## Work to be completed
Write every line of the material again exactly, with no pictures in the copy.

◇ ◇ ◇ ◇ ◇ ◇ ◇

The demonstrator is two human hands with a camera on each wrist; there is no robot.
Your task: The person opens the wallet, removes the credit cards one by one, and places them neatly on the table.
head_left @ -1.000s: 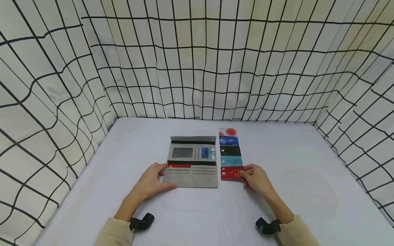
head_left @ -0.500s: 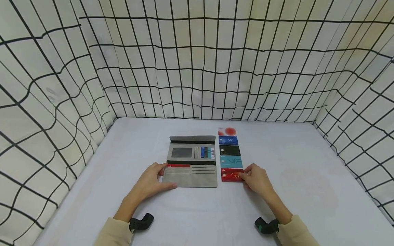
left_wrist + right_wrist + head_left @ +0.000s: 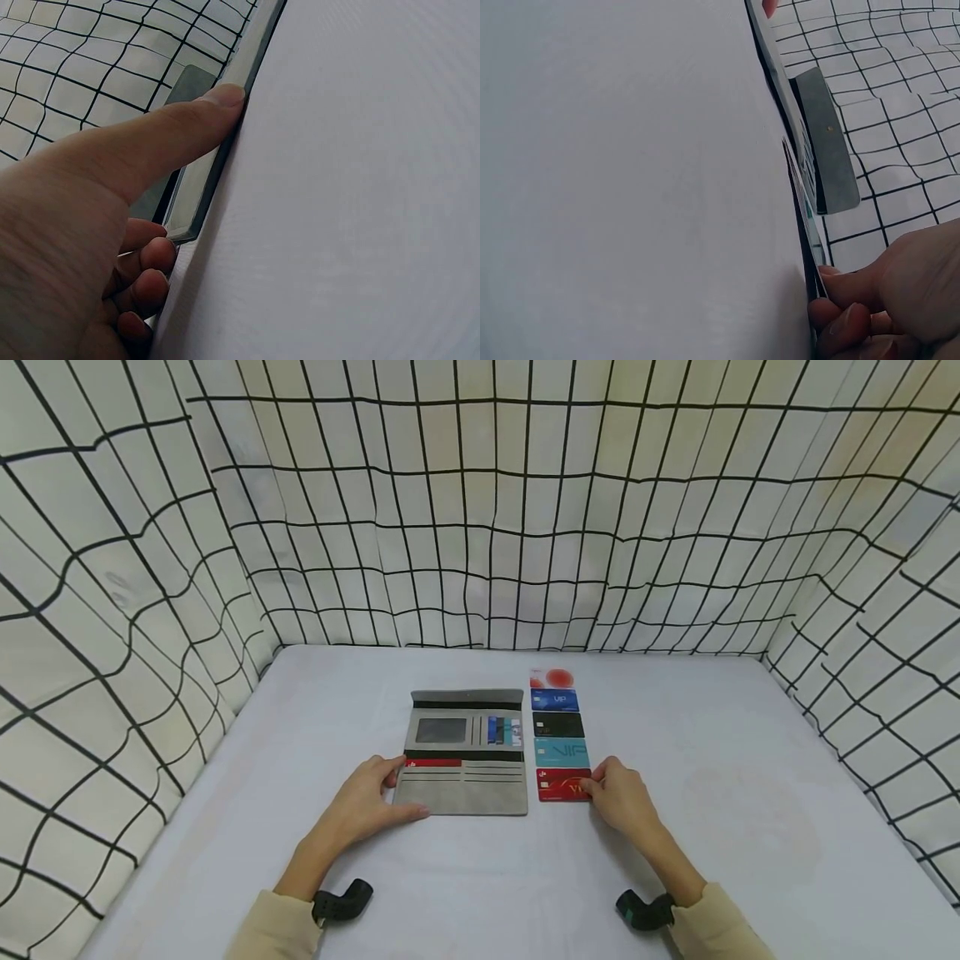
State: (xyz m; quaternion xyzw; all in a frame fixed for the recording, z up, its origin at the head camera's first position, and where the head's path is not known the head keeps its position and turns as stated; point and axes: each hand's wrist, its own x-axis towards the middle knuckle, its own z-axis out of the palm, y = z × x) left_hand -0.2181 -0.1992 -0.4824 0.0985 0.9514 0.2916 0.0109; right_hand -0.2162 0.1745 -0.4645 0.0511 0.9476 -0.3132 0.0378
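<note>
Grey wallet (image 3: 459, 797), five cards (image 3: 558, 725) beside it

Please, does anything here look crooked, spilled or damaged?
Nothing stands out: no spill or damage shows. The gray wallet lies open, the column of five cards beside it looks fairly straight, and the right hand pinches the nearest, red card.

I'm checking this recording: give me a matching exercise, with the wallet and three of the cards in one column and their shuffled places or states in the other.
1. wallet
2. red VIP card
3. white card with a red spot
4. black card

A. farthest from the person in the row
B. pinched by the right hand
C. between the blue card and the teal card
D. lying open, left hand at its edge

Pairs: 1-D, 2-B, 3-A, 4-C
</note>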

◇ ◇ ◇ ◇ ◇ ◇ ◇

## Exercise result
The demonstrator is two human hands with a camera on each wrist; there is no robot.
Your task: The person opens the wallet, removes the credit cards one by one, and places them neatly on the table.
head_left @ -1.000s: 
head_left @ -0.500s: 
left_wrist + right_wrist + head_left @ +0.000s: 
State: (xyz m; quaternion xyzw; all in a frame fixed for the recording, z up, its origin at the head camera's first position, and where the head's path is not known the head keeps its position and turns as stated; point and axes: each hand's wrist, its own x-axis towards the middle knuckle, its own z-axis out of the palm, y = z × x) left_hand -0.2181 -0.1992 -0.4824 0.0985 0.9514 0.2916 0.0109; right_hand -0.2162 0.1745 -0.4645 0.0511 0.9476 -0.3132 0.0378
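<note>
Grey wallet (image 3: 459, 797), five cards (image 3: 558, 725) beside it

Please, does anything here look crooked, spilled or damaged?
Nothing stands out: no spill or damage shows. The gray wallet lies open, the column of five cards beside it looks fairly straight, and the right hand pinches the nearest, red card.

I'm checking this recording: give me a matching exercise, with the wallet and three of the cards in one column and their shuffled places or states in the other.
1. wallet
2. red VIP card
3. white card with a red spot
4. black card

A. farthest from the person in the row
B. pinched by the right hand
C. between the blue card and the teal card
D. lying open, left hand at its edge

Pairs: 1-D, 2-B, 3-A, 4-C
</note>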

With this, the exercise is done.